For practices with a Medicare population, Medicare’s requirement for substantiating medical necessity, the use of advanced beneficiary notices (ABNs), is crucial to ensure reimbursement for laboratory tests. If neither the signs and symptoms nor the test results demonstrate medical necessity, the laboratory cannot bill the patient for the test unless it has a signed ABN from the patient. Even with a payable diagnosis, the test may exceed the frequency limitations set by Medicare, making an ABN essential to protect the labs reimbursement.

Any claim for clinical diagnostic laboratory service, whether it is coded in the physician’s office or laboratory, must be submitted with an ICD-9-CM diagnosis code. Codes that describe symptoms and signs, as opposed to diagnosis, should be provided for reporting purposes when a diagnosis has not been established by the physician.
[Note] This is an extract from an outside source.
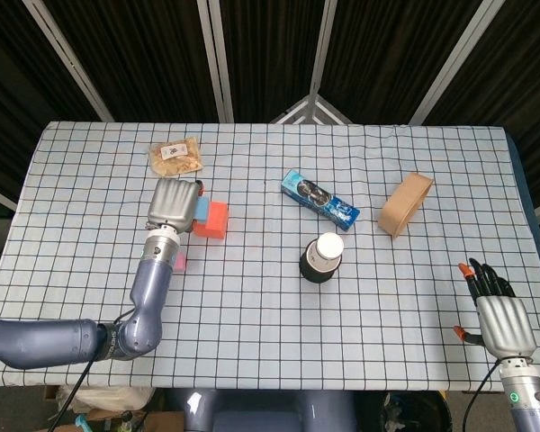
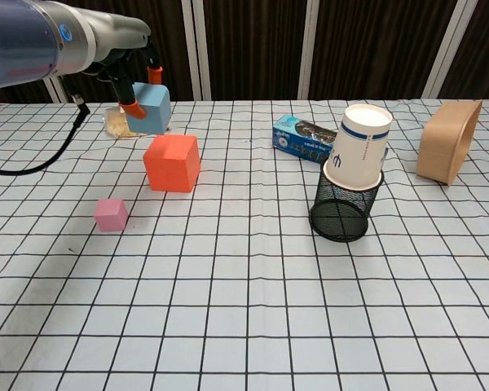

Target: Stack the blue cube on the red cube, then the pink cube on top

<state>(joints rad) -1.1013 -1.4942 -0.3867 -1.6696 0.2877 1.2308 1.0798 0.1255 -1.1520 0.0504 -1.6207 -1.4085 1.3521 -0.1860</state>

Diagnoses documented as “probable,” “suspected,” “questionable,” “ruled out,” or “working” should not be coded as though they exist. Rather, the signs, symptoms, or condition(s) should be coded to the highest degree of specificity of certainty for that encounter/visit.

Individual lab tests and their ICD-9-CM codes are included in Medicare’s laboratory table, which can be found at http://www.cms.hhs.gov/coveragegeninfo under Lab NCDs.

In addition, you can ask your local laboratories to provide education and reference material for lab testing using Medicare’s NCD policy.